How to wait for tokio tasks to finish? - multithreading

I am trying to write to a HashMap using the Arc<Mutex<T>> pattern as part of a website scraping exercise inspired from the Rust cookbook.
This first part uses tokio runtime. I cannot get past the tasks being completed and returning the HashMap as it just hangs.
type Db = Arc<Mutex<HashMap<String, bool>>>;
pub async fn handle_async_tasks(db: Db) -> BoxResult<HashMap<String, bool>> {
let links = NodeUrl::new("https://www.inverness-courier.co.uk/")
.await
.unwrap();
let arc = db.clone();
let mut handles = Vec::new();
for link in links.links_with_paths {
let x = arc.clone();
handles.push(tokio::spawn(async move {
process(x, link).await;
}));
}
// for handle in handles {
// handle.await.expect("Task panicked!");
// } < I tried this as well>
futures::future::join_all(handles).await;
let readables = arc.lock().await;
for (key, value) in readables.clone().into_iter() {
println!("Checking db: k, v ==>{} / {}", key, value);
}
let clone_db = readables.clone();
return Ok(clone_db);
}
async fn process(db: Db, url: Url) {
let mut db = db.lock().await;
println!("checking {}", url);
if check_link(&url).await.is_ok() {
db.insert(url.to_string(), true);
} else {
db.insert(url.to_string(), false);
}
}
async fn check_link(url: &Url) -> BoxResult<bool> {
let res = reqwest::get(url.as_ref()).await?;
Ok(res.status() != StatusCode::NOT_FOUND)
}
pub struct NodeUrl {
domain: String,
pub links_with_paths: Vec<Url>,
}
#[tokio::main]
async fn main() {
let db: Db = Arc::new(Mutex::new(HashMap::new()));
let db = futures::executor::block_on(task::handle_async_tasks(db));
}
I would like to return the HashMap to main() where the main thread is blocked. How can I wait for all async threaded processes to be complete and return the HashMap?

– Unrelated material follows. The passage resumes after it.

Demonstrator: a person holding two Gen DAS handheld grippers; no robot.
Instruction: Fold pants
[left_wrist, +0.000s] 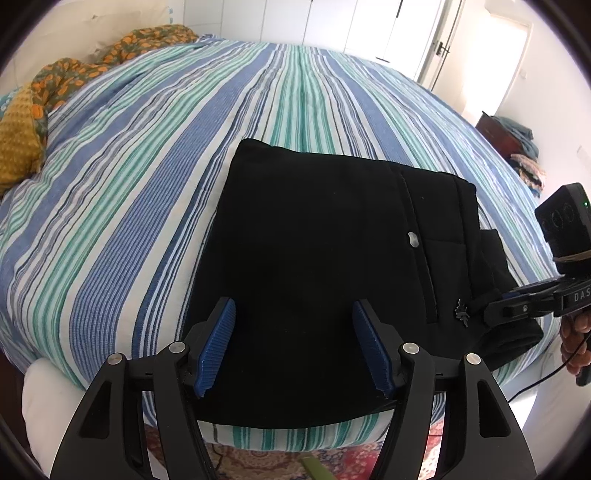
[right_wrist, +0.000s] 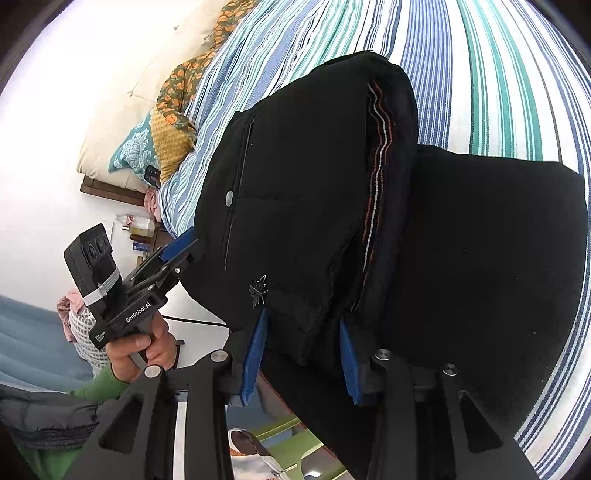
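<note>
I see the black pants (left_wrist: 314, 258) folded into a thick stack on the striped bed (left_wrist: 147, 184), at its near edge. My right tool (right_wrist: 303, 354) grips the stack's folded waist edge: the cloth sits between its blue pads (right_wrist: 255, 350), which press on it, and the tool points downward at a slant. My left tool (left_wrist: 293, 343) hovers above the flat near part of the pants, jaws spread wide, nothing between them, pitched steeply down. The left hand (right_wrist: 147, 350), in a green sleeve (right_wrist: 103, 387), wraps the handle.
</note>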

let links = NodeUrl::new("https://www.some-site.com/.co.uk/").await.unwrap();
This doesn't seem like a valid URL to me.
async fn process(db: Db, url: Url) {
let mut db = db.lock().await;
println!("checking {}", url);
if check_link(&url).await.is_ok() {
db.insert(url.to_string(), true);
} else {
db.insert(url.to_string(), false);
}
}
This is highly problematic. You hold the exclusive lock on the database during the entire request. This makes your application effectively serial.
The default timeout in reqwest is 30 seconds. So if the server isn't responsive and you have a lot of links to go through the program might just seem to 'hang'.
You should only get the database lock for as short as possible - just to do the insert:
async fn process(db: Db, url: Url) {
println!("checking {}", url);
if check_link(&url).await.is_ok() {
let mut db = db.lock().await;
db.insert(url.to_string(), true);
} else {
let mut db = db.lock().await;
db.insert(url.to_string(), false);
}
}
Or even better, eliminating the useless if:
async fn process(db: Db, url: Url) {
println!("checking {}", url);
let valid = check_link(&url).await.is_ok();
db.lock().await.insert(url.to_string(), valid);
}
Finally you didn't show your main function, the way you invoke handle_async_tasks or have other stuff running might be problematic.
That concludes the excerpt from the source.